• [GOAL OF THE EXERCISE]
Beneath this task is a listing. Count its lines that contain "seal" and answer with the number only.

++++ DATA BLOCK

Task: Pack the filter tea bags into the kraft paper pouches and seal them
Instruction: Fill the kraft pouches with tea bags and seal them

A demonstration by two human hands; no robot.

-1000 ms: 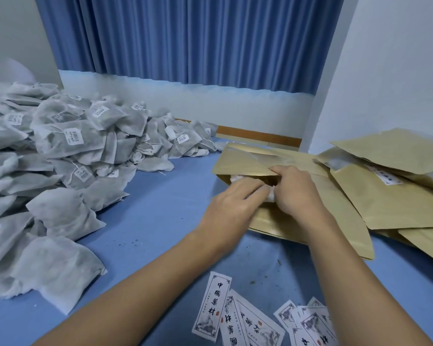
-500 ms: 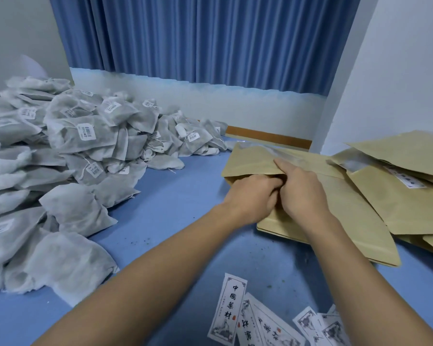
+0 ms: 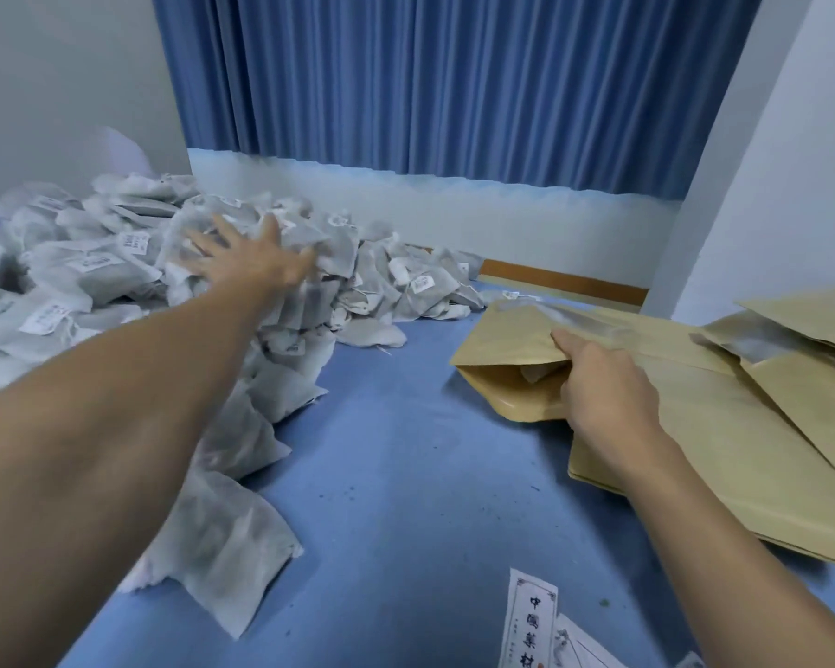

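Your left hand point(image 3: 247, 262) gone from pouch mouth, now spread, fingers straight, over tea bag heap point(image 3: 92, 282) at left. Blue curtain point(image 3: 454, 79) behind. Blue surface point(image 3: 406, 474) bare between heap and pouch stack point(image 3: 743, 426). Your right hand point(image 3: 603, 392) pinches upper lip of top kraft pouch point(image 3: 502, 339), mouth gaping, tea bag point(image 3: 538, 373) inside. Printed labels point(image 3: 531, 619) at near edge.

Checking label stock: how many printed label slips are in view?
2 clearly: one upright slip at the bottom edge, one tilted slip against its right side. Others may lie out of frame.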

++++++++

• [EXERCISE SOLUTION]
2